Unusual fatigue – 70 percent

Sleep disturbance – 48 percent

Shortness of breath – 42 percent

Indigestion – 39 percent

Anxiety – 35 percent


During the Heart Attack, Women Experienced:


Shortness of breath – 58 percent

Weakness – 55 percent

Unusual fatigue – 43 percent

Cold sweat – 39 percent

Dizziness – 39 percent


Heart Attacks: Here’s What You Need to Know


A heart attack, also known as a myocardial infarction, occurs when the heart muscle does not receive sufficient blood. If blood flow is not immediately restored, an individual may experience severe damage to the heart muscle.


Without the ability to identify and diagnose heart attacks properly, the risk of a heart attack that causes long-lasting harm dramatically increases. However, those who dedicate the necessary time and resources to learn about heart attacks and their impact may be able to reduce the loss of life across the United States.


Key Heart Attack Statistics


Heart attacks are prevalent throughout the United States. To understand the impact of heart attacks, let’s consider the following statistics from the Centers for Disease Control:


  • A heart attack occurs every 43 seconds in the United States.
  • 735,000 Americans experience heart attacks annually.
  • One out of every five heart attacks is silent, and the individual who suffers the attack is not aware it is actually happening.
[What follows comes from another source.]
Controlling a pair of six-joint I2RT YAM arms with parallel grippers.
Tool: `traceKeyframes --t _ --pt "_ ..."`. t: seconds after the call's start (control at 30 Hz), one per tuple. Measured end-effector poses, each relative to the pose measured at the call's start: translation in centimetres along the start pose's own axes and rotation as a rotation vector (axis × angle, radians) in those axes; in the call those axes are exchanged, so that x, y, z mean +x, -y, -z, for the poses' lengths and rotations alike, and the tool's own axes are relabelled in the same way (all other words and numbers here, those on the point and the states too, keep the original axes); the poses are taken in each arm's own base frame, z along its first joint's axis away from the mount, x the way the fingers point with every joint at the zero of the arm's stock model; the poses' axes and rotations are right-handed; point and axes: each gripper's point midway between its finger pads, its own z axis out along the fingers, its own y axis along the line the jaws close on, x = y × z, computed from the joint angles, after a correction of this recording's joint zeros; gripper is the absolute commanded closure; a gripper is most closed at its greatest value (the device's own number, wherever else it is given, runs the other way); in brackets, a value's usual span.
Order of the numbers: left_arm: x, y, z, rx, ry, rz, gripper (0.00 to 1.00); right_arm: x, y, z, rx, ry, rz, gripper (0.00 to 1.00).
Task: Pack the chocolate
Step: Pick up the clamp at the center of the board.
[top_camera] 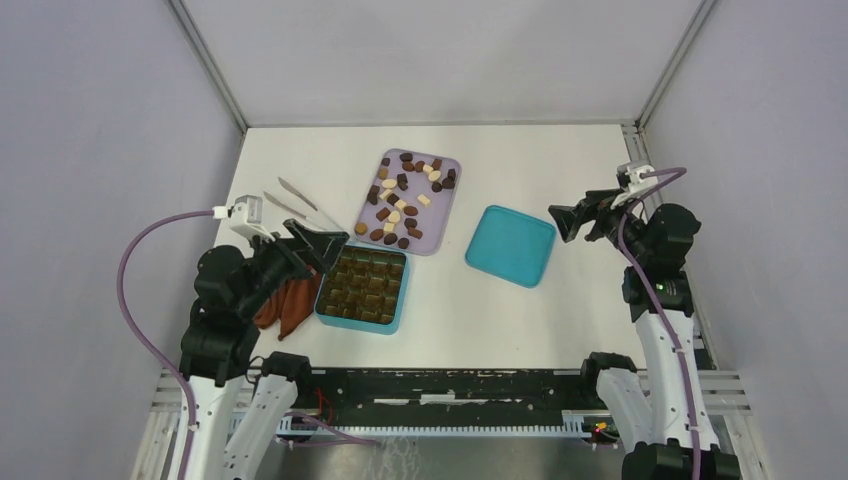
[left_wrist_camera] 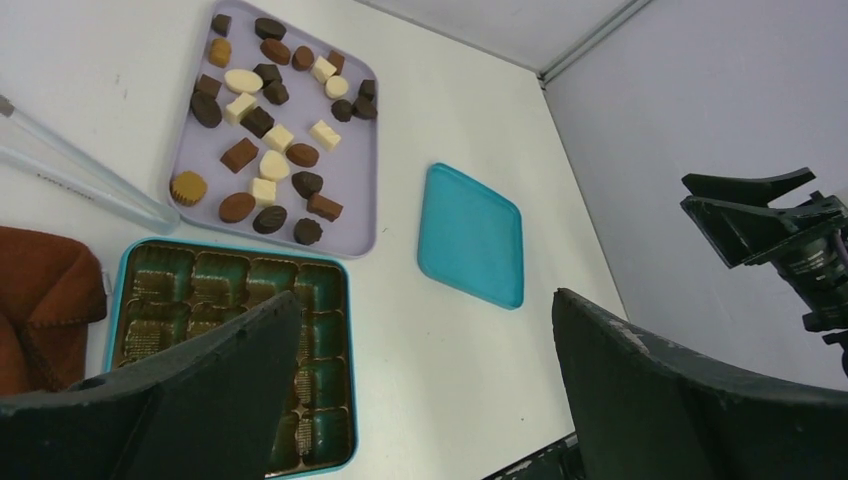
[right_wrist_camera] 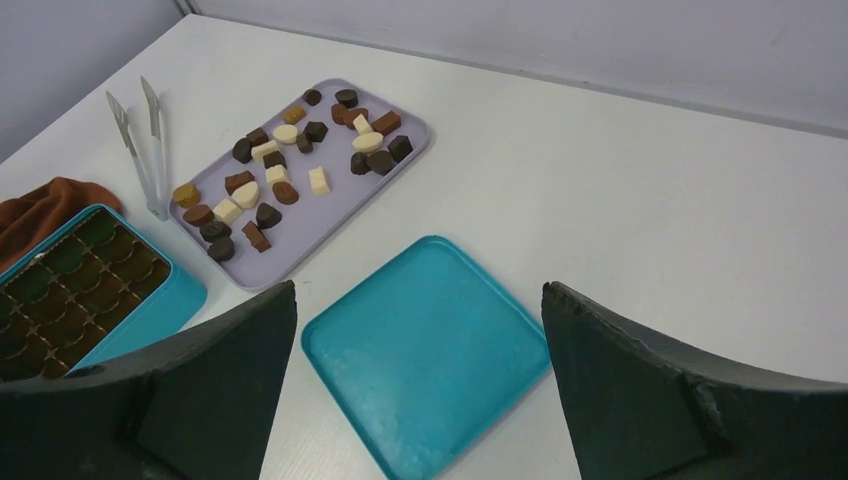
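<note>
Your left gripper (top_camera: pixel 312 246) and right gripper (top_camera: pixel 562 222) both stand wide open and hold nothing; the chocolate (left_wrist_camera: pixel 243 80) lies loose on the lilac tray (left_wrist_camera: pixel 356 172), beside the teal box (right_wrist_camera: pixel 160 305); choose one piece standing apart, descend straight, close gently.

Seen from above the white table (left_wrist_camera: pixel 470 90), the left gripper (left_wrist_camera: pixel 425 300) spreads its two dark fingers (left_wrist_camera: pixel 230 380) wide across the bottom edge, nothing between them. Beneath lies an open square teal box (left_wrist_camera: pixel 232 247) with a brown gridded insert (left_wrist_camera: pixel 220 278), its cells bare. Just beyond, a lilac rectangular tray (left_wrist_camera: pixel 350 170) holds the chocolate (left_wrist_camera: pixel 258 122), loose dark, brown and cream pieces. A flat teal lid (left_wrist_camera: pixel 470 235) lies to the right, translucent tongs (left_wrist_camera: pixel 80 175) and a reddish-brown cloth (left_wrist_camera: pixel 40 300) to the left. The black right gripper (left_wrist_camera: pixel 690 192) hangs at far right.
</note>
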Motion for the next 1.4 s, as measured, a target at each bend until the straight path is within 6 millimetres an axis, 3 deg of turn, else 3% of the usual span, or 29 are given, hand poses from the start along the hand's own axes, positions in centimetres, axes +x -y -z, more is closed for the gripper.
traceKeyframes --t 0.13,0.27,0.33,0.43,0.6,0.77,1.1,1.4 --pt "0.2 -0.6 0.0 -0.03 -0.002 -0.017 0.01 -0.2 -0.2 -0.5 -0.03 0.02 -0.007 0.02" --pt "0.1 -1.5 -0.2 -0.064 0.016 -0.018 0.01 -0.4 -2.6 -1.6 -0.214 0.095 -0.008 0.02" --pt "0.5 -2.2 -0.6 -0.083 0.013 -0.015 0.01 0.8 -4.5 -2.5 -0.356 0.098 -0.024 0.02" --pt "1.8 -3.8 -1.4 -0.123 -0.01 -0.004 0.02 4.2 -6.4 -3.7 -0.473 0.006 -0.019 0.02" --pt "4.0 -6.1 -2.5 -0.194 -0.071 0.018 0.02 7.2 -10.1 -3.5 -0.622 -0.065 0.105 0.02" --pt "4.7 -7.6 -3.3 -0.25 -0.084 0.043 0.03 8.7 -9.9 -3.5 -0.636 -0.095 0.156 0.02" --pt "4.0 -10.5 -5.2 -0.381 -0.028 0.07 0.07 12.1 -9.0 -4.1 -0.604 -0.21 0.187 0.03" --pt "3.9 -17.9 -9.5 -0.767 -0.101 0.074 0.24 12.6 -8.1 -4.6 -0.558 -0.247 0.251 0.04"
How to Assist a Heart Attack Victim


Believe it or not, anyone can assist a heart attack victim, and here are four tips to help you do just that:


  1. Call 911. If an individual displays heart attack symptoms, call 911. Try to remain calm, cool and collected as you call and provide the 911 operator with as much information as possible. That way, first responders can arrive on scene and administer immediate assistance.
  2. Chew and swallow an aspirin. Mayo Clinic recommends a heart attack victim chew and swallow an aspirin for short-term pain relief. Conversely, if a heart attack victim is allergic to aspirin or has been told by a doctor to never take aspirin, he or she should avoid aspirin altogether.
  3. Perform CPR. Cardiopulmonary resuscitation (CPR) may be used to help an unconscious heart attack victim. Administer 30 chest compressions at a rate of 100-120 beats per minute, and then 2 rescue breaths.  Repeat 30 to 2 until advance medical personnel arrive.
  4. Use an AED. An automated external defibrillator (AED) can help restore a heart attack victim’s regular heart rhythm. As such, if an AED is located nearby, it may be worthwhile to use this device. An AED is simple to operate and comes with instructions. Plus, it is designed for use by someone with no medical background.
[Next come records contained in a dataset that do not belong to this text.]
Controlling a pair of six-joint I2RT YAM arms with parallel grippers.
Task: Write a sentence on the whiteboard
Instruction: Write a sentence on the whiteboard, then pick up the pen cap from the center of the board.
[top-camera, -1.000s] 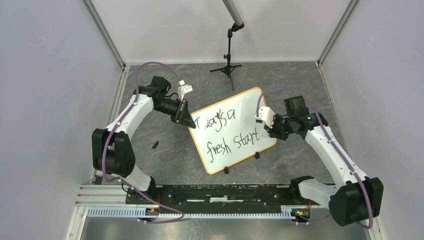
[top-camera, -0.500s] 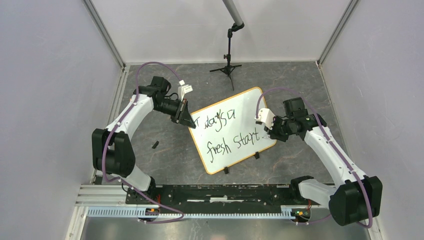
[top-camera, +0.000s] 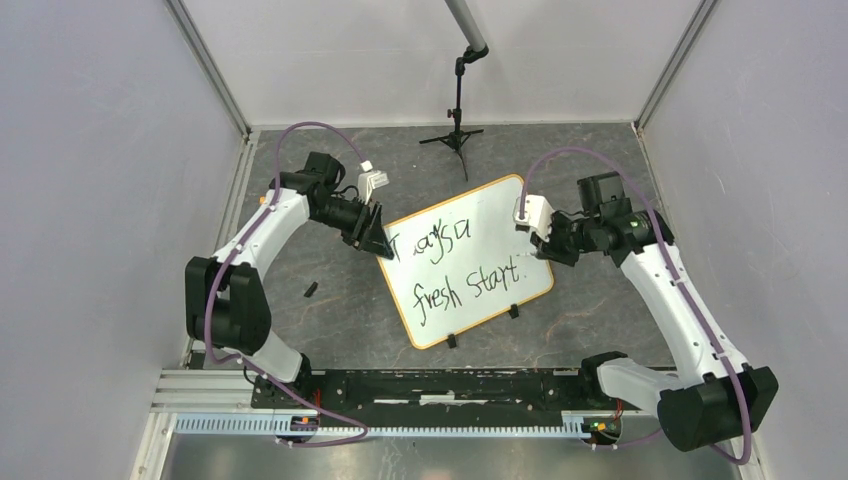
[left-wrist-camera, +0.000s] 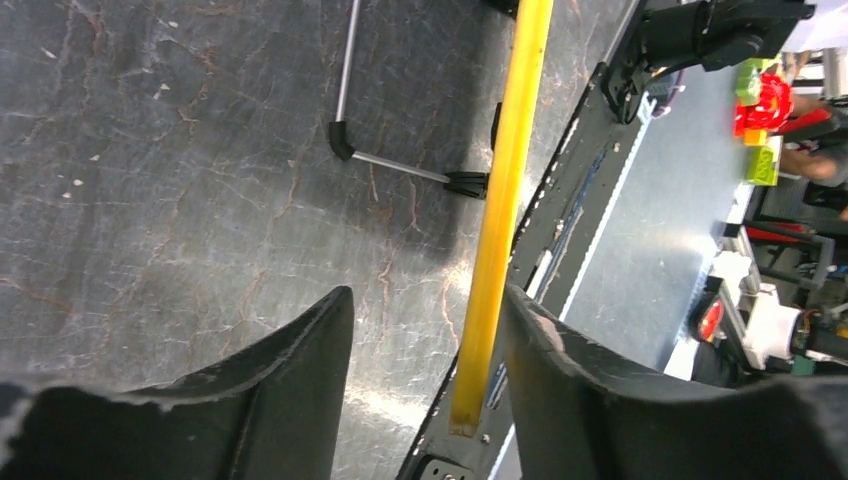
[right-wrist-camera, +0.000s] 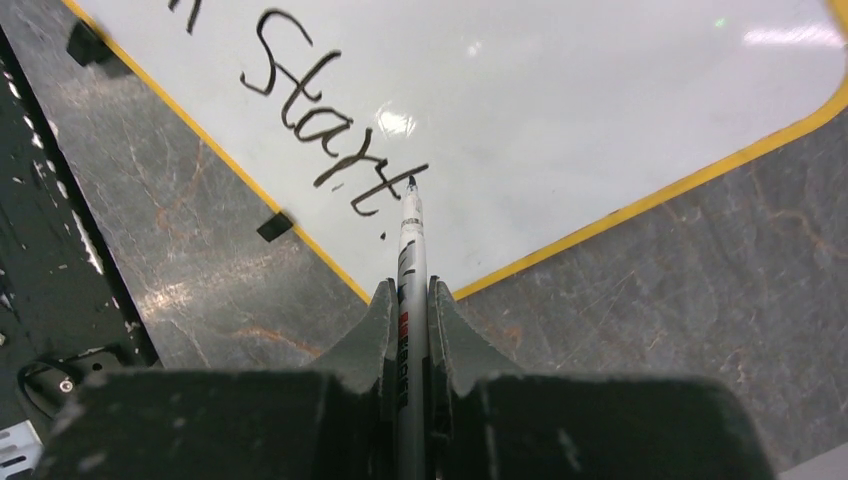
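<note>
Whiteboard, right arm over its corner — right jaws clamping marker, left jaws parted astride rim.

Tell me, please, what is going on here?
The right gripper is shut on a marker, its tip at the last letter of the sentence on the whiteboard. Two lines are already written. The left gripper stands at the board's yellow rim with jaws open, the rim between its fingers but not clamped.
</note>
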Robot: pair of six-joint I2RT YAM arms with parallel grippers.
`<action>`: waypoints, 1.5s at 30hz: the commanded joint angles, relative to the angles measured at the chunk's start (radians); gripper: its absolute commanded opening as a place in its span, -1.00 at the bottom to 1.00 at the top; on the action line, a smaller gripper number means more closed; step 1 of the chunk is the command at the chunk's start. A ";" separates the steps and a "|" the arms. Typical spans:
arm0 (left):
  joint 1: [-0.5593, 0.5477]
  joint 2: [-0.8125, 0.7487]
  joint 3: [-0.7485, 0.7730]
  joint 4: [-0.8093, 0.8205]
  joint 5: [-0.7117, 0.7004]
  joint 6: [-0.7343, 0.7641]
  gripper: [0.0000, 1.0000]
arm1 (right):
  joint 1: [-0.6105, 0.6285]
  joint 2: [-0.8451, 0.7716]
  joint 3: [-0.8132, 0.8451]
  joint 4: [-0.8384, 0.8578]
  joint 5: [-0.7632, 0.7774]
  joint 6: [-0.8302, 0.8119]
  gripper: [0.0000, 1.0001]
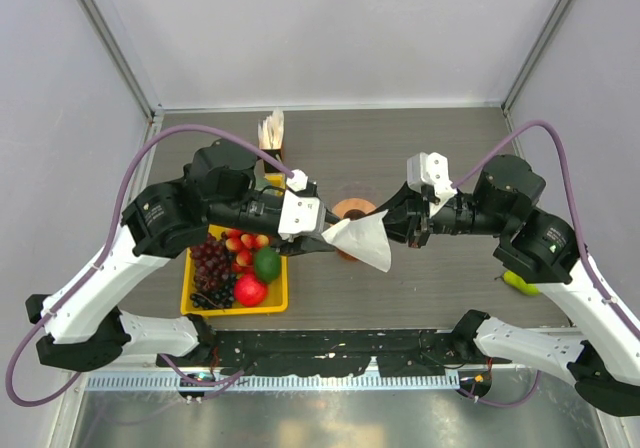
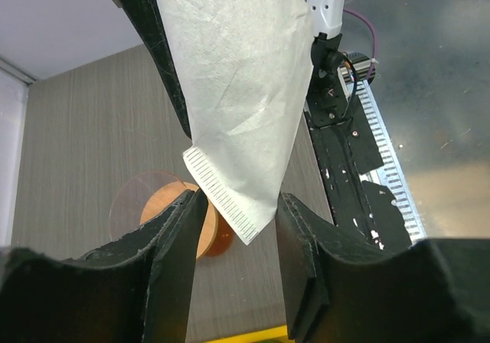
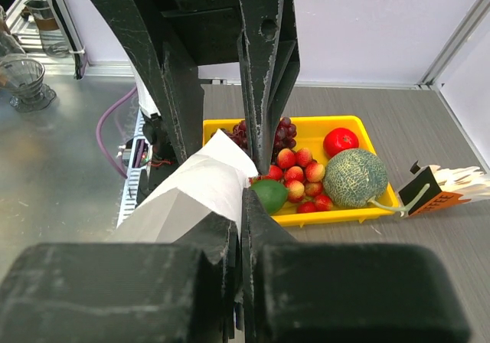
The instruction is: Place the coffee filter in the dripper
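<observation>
Right fingers (image 3: pixel 269 240) are pressed together with no gap, pinching one edge of the coffee filter (image 3: pixel 200 191). They alone carry it.

Left fingers (image 2: pixel 173 243) are about half open and straddle the filter's lower seamed corner. There's daylight on both sides, tighter on one side, so no grip.

Filter (image 1: pixel 362 240) hangs in the air between the two arms, just above the dripper (image 1: pixel 352 209) and covering its near side. It's folded flat, not opened into a cone.

Step, my read: mid-air regrasp or opening, ahead of seating. Nothing is in the dripper yet.

Next move needs:
- left fingers to pinch the seam corner without creasing or tearing the paper
- the plies pulled apart so the cone opens
- the tip centred over the dripper's hole before lowering; the paper is light and likely to swing or spring

View differences:
- Top view is the only one giving filter-over-dripper alignment. It also shows the yellow tray (image 1: pixel 196 306) of fruit left of the dripper and the upright paper bundle (image 1: pixel 272 131) beyond it on the counter (image 1: pixel 440 138). Finger gaps are unreadable there.
- Left wrist shows the gaps around the corner, plus the dripper's orange collar (image 2: pixel 167 199) below.
- Right wrist confirms the pinch. No dripper in it.
</observation>
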 commanded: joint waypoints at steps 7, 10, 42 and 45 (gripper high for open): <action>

Of course, education can make a world of difference for heart attack victims and their families. And if people enroll in any of the CPR training programs from SureFire CPR of Southern California, they can learn a wide range of life-saving skills to assist heart attack victims in critical situations.


Our CPR classes are taught by medical personnel who know what it takes to help heart attack victims. They can be completed in just hours and provide individuals with life-saving skills.  As a result, our CPR classes empower everyday citizens to administer essential support to heart attack victims until advanced medical personnel arrive on scene.


Lastly, please educate the women in your life and spread the message so that more lives can be saved.


Are you a heart attack survivor or know someone who is? Please comment below what you felt so that others can learn from your experience as well.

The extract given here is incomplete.